Walgreens’ solution was an expanded food department for urban stores, such as the unit at Madison and Western. That department, which occupies the entire left front section of the store, features four aisles, is laid out in a side-to-side pattern perpendicular to the front-to-back gondolas in the rest of the store to set the food section apart. Those aisles offer a broad selection of groceries, including a limited selection of fruits and vegetables, cereal and a snack food layout in the corner once occupied by one-hour photofinishing and digital photo self-service kiosks.
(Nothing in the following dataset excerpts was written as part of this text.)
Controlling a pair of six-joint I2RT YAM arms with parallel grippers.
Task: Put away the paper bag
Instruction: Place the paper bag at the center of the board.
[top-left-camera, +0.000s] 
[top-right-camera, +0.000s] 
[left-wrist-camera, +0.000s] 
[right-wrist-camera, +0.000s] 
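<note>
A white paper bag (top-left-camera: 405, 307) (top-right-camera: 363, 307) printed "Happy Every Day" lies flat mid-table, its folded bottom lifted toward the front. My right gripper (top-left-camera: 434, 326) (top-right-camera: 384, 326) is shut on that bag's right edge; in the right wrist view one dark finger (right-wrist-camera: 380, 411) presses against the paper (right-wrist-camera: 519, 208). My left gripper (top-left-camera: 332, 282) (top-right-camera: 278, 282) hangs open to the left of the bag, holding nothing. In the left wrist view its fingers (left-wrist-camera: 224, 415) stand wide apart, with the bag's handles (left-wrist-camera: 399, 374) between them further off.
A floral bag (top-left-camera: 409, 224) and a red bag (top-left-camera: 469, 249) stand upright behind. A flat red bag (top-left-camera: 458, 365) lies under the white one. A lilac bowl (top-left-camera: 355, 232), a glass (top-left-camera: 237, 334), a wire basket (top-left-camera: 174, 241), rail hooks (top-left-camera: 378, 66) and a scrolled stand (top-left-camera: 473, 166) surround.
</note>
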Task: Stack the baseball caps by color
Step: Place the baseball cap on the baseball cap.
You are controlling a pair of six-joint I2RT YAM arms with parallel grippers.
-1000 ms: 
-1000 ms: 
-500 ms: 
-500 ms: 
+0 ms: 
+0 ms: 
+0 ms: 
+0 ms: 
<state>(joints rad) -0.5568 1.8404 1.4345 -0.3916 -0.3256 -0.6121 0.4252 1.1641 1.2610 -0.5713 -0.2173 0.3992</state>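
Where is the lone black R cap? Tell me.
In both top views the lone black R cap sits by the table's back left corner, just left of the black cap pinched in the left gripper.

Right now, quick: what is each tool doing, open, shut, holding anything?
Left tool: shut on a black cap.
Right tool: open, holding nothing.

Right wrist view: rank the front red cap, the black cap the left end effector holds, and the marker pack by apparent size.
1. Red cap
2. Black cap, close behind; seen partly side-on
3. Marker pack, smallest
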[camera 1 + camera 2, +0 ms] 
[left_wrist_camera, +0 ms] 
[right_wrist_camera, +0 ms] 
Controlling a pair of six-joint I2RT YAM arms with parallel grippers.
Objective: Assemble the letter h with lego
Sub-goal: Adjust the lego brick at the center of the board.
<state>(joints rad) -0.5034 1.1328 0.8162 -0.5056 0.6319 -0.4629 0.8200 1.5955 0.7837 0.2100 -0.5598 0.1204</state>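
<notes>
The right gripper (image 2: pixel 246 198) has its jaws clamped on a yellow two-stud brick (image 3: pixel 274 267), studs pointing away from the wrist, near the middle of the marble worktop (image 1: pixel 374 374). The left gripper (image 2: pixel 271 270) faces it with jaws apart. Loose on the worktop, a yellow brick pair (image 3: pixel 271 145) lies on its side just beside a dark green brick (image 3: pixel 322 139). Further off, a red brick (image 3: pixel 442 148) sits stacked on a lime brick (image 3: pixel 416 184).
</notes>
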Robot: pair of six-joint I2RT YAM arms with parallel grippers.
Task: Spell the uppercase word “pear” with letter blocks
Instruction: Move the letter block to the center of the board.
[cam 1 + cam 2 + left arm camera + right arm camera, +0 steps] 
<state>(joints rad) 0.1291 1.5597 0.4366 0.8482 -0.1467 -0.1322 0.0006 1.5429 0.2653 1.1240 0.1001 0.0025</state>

The kiosks are still there, but they’ve been moved nearby to accommodate the new food section.

“We’ve expanded refrigeration and dry grocery, and there’s 200-plus items that are new to this store,” Pugh said. He called it “step one on the road to continuous improvement. We’ve got another 10 in the pipeline before November,” Pugh continued. “We’re working with our local team here, because it’s a new initiative for us, but at the same time, all the data tells us we’re heading in the right direction. Customers are already telling us this is important.”

The expanded food departments will demand some changes in Walgreens’ normal supply chain and product sourcing, Pugh added. “If we’re going to go that route, we need to get more frequent deliveries, so we have to have the volume,” he said.

Nevertheless, said Walgreens executives, the foray into expanded grocery could spell significant new business—not to mention expanded goodwill in urban communities. “This is an opportunity for us,” Pugh said. “We’re trying it on a small scale, but all of our data tells us it’s very important to those people within that half-mile to a mile from those stores.”

In a very real way, Walgreens’ new food store format is a perfectly logical extension of its community healthcare mission. A study conducted in 2006, titled “Good Food: Examining the Impact of Food Deserts on Public Health in Chicago,” found higher incidences of diabetes and other nutrition-related diseases among residents of areas of Chicago classified as food deserts, where fast-food joints easily outnumber supermarkets.